Aujourd’hui à la tête de sa propre maison de porcelaine Rushanming, Keming Li (EMAC 2023) a grandi dans une famille détentrice d’un savoir faire oublié pendant plus de 800 ans : la porcelaine Ru. Il a commencé par fuir cet héritage, avant de le faire prospérer..

 

Keming Li porte en lui un héritage quasi-millénaire. Originaire de Ruzhou, dans la province du Hénan, à l’ouest de la Chine, cet entrepreneur et designer de profession est né dans une famille de céramiste maîtrisant l’art de la porcelaine Ru. Considéré comme un trésor national chinois, cet artisanat n’a existé que pendant une courte période de la dynastie des Song (960-1127). Simples, élégants, ces ouvrages sont d’un bleu-vert particulier, désigné par le mot « Tianqing » en Chinois. « C’est le bleu du ciel après le passage de la pluie », décrit poétiquement Keming Li.

Un art longtemps déclaré perdu. Les pièces d’époque sont d’une extrême rareté – moins d’une centaine. Après plusieurs tentatives de reconstitution, c’est à partir de 1949, sous la République Populaire de Chine qui souhaitât remettre l’artisanat chinois sur le devant de la scène, que les fours céramiques Ru firent leur grand retour.

Un four céramique Ru, Rhuzou, province du Henan, Chine.

« Ma famille est impliquée dans cette industrie depuis mon enfance, dit-il. C’était un environnement familier. » Mais comment s’imaginer un futur dans un secteur si traditionnel ? Lui qui grandit au milieu des fours à porcelaine ne peut se projeter. Il part de sa province natale pour étudier le design à Wuhan et prend un poste à Pékin dans une agence d’architecture d’intérieur en 2012.

En 2015, il est amené à travailler sur l’annexe de l’ambassade américaine dans la capitale chinoise, où il doit notamment intégrer des ornements chinois similaires à ceux de la Cité Interdite. « Certains sont typiques de la dynastie des Qing, de celle des Tang. C’est là que je me suis rendu compte de la richesse du patrimoine de mon pays et de ma région. », explique-t-il. Son équipe doit, entre autres, utiliser la bien familière porcelaine Ru.

Keming décide alors de passer un diplôme d’art céramique aux Beaux-Arts de Pékin pour renouer avec l’artisanat familial, avant de revêtir sa casquette d’entrepreneur et de se pencher sur le marché contemporain de la porcelaine Ru. « Je pensais que nous pouvions essayer de transformer les objets de la dynastie Song en objets utilisables au quotidien. » Pourquoi produire des bols à pinceau si on n’écrit plus à l’encre de Chine ?  « Les objets de la cour étaient destinés à servir les besoins de l’époque et de la société de l’époque des Song. J’ai essayé de moderniser les choses. »

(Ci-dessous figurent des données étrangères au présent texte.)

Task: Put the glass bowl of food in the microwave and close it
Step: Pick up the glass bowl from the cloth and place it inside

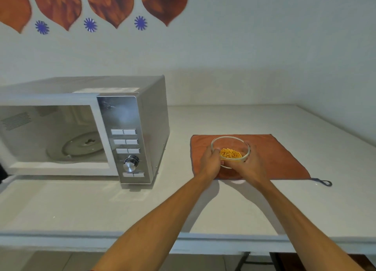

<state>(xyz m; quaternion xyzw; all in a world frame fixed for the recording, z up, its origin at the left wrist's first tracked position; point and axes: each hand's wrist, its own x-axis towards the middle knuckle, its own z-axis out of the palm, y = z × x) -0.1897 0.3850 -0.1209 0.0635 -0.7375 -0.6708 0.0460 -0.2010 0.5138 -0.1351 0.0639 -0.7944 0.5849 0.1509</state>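
Observation:
A clear glass bowl (230,143) holding yellow pasta pieces (230,153) rests on an orange cloth (280,159) right of centre on the white counter. My left hand (210,162) grips the bowl's left side and my right hand (249,166) wraps its right and near side. To the left stands a silver microwave (126,116) with its cavity (53,132) exposed and the glass turntable (81,145) visible inside. Its door is swung out past the left edge of view, only a dark sliver showing.
The microwave's control panel with buttons and a knob (131,163) faces me. The white counter (81,205) runs to a front edge near the bottom. The cloth has a blue hanging loop (325,182) at its right corner. A wall stands behind.

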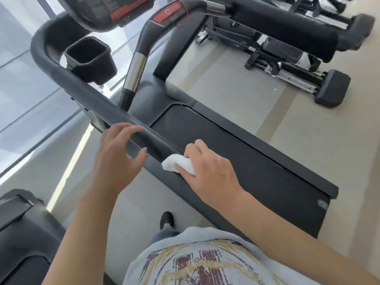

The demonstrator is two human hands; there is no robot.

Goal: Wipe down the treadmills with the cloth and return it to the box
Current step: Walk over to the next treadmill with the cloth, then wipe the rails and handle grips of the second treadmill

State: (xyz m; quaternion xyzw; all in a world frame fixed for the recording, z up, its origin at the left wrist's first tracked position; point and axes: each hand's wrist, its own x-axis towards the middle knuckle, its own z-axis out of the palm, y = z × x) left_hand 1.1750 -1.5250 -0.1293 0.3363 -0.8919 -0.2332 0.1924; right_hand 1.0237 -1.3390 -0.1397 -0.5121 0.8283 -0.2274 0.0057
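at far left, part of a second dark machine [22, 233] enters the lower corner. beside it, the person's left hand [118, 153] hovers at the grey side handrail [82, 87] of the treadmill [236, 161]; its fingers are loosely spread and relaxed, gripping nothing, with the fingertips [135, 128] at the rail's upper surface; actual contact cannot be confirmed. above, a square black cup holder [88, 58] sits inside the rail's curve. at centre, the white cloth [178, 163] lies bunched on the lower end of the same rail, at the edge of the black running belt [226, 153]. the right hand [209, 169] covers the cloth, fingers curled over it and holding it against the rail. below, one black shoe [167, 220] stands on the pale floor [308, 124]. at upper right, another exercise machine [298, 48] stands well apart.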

Avec sa marque Rushanming, il multiplie les partenariats, avec une marque de vin local sur le design de bouteilles par exemple, lance certaines collections via le financement participatif et entérine sa présence sur internet. Aujourd’hui, il incarne la troisième génération du renouveau de la porcelaine Ru.

Vases, tasses et théières en porcelaine Ru ©Rushanming

En 2023, il est intégré à la première cohorte du programme EMAC (Excecutive Media, Arts and Creation) entre HEC et l’université de Tsinghua. « En tant que marque artisanale chinoise et héritier d’un artisanat, j’étais très intéressé par ce programme. » En France, il rend visite à plusieurs maisons françaises de renom spécialisée dans la porcelaine de Limoges, comme Bernardaud, ou encore la Maison Louis Vuitton. « Je voulais comprendre comment ces entreprises ont pu se développer au fil des siècles, transmettre leur savoir-faire de génération en génération, et rester dynamique aujourd’hui. »

Son entreprise compte 28 employés et produit entre 60 000 et 80 000 pièces par an. La porcelaine de Keming Li est utilisée comme cadeau diplomatique, notamment lors de visites de chefs d’États étrangers en Chine. De son côté, il souhaite encourager la coopération interculturelle dans son industrie et faire connaître l’histoire de la société chinoise à travers les traditions artistiques de son pays. Certaines de ses pièces seront d’ailleurs visibles cet été à Paris, à l’occasion des Jeux Olympiques 2024.